More than a decade ago, I joined an emerging social medium called LinkedIn. I was serving as the Director of the newly created Office of Legislative Affairs at the Science & Technology Directorate for the Department of Homeland Security (DHS). This is where I first came to recognize the value of LinkedIn as a networking tool.
I was responsible for outreach to The Hill, to industry, and to the academic scientific community. I remember searching LinkedIn as a means for finding biographical data for the people I needed to meet, such as the schools they attended, where they worked, and who we knew in common. The information that I culled proved invaluable for cultivating relationships with Congressional staffers whose support for policy and budgets were critical to the success of the DHS S & T Directorate mission.
I recall how being on LinkedIn in the early days of DHS made my job easier, especially with the many challenges I faced that were associated with [starting] a new government agency. The social medium was particularly useful to me for following public policy related issues, because most Hill staffers, government employees, and lobbyists post the latest and greatest happenings.
Now that years have passed, my LinkedIn network has grown exponentially into many thousands of first level connections and has further blossomed into an important vehicle for business and personal outreach. I now own or manage 16 LinkedIn groups, including several devoted to my passions for homeland security, cybersecurity, and emerging technologies.
LinkedIn has become part of the fabric of how I (and a majority of my peers) communicate, operate, and conduct business. For me, the LinkedIn platform and its groups serve as interactive, informative forums. Many of these members are security professionals who have important roles in government or industry, including CISOS, CIOs, CTOs, or members of the C-Suite who possess deep subject matter knowledge.

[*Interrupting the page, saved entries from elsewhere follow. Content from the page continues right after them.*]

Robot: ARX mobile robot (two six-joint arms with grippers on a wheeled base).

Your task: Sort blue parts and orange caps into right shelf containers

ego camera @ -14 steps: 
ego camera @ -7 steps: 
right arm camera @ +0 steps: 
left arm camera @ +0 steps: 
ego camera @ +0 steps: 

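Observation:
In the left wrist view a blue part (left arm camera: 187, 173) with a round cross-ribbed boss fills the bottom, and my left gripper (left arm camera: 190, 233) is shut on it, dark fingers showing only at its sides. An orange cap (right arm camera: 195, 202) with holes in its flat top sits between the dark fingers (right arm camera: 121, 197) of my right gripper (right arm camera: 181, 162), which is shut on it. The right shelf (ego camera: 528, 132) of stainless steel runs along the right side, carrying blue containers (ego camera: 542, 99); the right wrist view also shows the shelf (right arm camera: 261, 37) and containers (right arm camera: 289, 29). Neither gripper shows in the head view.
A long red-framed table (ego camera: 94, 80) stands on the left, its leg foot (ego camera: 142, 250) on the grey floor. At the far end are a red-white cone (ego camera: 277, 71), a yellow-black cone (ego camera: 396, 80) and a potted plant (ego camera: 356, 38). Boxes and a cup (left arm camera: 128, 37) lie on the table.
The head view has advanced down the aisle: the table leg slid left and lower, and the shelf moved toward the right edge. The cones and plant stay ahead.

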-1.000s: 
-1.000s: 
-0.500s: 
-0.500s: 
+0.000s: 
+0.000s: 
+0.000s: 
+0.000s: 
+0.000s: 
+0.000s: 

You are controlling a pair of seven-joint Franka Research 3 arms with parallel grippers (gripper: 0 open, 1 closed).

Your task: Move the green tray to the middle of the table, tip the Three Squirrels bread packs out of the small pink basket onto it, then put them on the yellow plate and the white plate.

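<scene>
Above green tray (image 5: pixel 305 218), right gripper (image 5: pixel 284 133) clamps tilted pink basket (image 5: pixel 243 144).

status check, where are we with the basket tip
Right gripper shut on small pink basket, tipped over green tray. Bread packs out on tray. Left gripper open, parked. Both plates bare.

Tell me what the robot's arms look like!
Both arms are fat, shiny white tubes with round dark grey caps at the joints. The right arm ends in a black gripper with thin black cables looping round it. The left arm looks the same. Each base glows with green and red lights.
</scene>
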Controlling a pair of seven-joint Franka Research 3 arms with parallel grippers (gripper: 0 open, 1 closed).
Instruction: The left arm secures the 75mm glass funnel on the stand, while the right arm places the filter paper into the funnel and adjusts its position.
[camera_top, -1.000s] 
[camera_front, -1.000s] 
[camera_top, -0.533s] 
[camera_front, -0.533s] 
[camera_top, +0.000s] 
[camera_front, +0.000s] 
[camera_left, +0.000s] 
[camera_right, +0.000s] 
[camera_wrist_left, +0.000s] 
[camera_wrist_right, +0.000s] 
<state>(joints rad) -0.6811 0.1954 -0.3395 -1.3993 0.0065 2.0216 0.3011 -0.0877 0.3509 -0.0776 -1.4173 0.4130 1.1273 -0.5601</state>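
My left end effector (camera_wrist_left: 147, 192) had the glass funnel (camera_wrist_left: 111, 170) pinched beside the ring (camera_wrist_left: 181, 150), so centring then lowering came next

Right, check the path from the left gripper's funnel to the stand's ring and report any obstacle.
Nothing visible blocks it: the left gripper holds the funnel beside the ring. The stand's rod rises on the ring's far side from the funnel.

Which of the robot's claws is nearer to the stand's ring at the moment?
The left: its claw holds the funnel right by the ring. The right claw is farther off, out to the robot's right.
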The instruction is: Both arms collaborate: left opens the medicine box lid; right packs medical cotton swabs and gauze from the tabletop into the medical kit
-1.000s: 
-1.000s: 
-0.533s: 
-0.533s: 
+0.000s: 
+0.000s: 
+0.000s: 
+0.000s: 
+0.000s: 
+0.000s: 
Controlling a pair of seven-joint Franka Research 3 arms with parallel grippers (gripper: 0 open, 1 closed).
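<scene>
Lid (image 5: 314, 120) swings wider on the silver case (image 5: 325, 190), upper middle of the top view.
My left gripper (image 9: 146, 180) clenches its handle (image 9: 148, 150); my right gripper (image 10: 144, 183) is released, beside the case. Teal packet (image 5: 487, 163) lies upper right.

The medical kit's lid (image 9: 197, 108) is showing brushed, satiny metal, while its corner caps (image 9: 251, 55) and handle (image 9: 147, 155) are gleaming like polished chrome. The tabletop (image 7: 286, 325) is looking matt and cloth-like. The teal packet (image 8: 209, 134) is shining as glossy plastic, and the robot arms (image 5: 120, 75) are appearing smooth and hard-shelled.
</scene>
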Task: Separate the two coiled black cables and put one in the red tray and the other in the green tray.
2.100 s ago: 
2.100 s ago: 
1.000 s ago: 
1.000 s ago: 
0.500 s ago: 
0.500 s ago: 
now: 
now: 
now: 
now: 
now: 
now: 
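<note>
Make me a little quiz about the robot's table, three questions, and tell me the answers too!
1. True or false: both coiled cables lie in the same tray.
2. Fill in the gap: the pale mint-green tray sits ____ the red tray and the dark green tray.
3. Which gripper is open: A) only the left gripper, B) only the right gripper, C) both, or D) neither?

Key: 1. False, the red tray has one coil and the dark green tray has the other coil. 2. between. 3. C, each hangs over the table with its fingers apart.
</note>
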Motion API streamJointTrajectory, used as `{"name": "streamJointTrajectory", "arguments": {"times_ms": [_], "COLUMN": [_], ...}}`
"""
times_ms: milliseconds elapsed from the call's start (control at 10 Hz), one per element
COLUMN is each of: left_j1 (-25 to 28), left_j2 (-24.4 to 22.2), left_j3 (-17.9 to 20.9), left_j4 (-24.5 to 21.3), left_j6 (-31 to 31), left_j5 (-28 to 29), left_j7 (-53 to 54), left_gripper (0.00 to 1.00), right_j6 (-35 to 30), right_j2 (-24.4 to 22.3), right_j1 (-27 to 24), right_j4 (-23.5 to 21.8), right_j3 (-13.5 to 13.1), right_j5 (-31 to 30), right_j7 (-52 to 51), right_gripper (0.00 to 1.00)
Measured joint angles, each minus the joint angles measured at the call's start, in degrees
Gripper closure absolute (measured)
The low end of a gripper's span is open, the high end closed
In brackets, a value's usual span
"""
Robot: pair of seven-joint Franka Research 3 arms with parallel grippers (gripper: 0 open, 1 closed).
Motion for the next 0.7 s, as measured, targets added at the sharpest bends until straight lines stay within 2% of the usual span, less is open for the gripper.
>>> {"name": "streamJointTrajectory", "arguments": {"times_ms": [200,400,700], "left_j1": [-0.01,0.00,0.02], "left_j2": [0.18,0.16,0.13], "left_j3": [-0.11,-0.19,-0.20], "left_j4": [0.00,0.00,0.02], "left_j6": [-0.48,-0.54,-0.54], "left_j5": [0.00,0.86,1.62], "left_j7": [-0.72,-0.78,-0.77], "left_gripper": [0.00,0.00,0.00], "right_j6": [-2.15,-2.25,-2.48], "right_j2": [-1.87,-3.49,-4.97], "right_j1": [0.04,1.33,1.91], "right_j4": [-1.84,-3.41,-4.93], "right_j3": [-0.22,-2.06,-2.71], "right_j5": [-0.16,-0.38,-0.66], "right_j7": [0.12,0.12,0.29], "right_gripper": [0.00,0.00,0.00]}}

For instance, during the recent “WannaCry” Ransomware attack that rapidly spread across the globe, I was asked to provide a quick brief on the developments for a couple of organizations and for a media story. From perusing the timely posts and discussions in several of my homeland security and Information security LinkedIn groups, I was able to pull up the latest stats on breached targets, the likely origination of the cyber-attack, and patching remedies to quell the spread of the ransomware.
In my world of working with federal government agencies and private sector companies, LinkedIn has become a great resource. I have found that the security-oriented LinkedIn groups facilitate open discussions that involve current and ex-NSA/DoD/DHS (and law enforcement) professionals who use the platforms regularly. By following and interacting with pertinent posts, I can gain the latest news on topics such as cybersecurity technologies, threats, policies, and trends from a variety of expert sources with exceptional insights.
LinkedIn has also proved invaluable for marketing. As a government relations and marketing executive, I work with and I am on the boards of several security related companies and organizations, and often I help brand a product or service. For marketing, messaging on LinkedIn is immediate, perpetual, and cost-effective.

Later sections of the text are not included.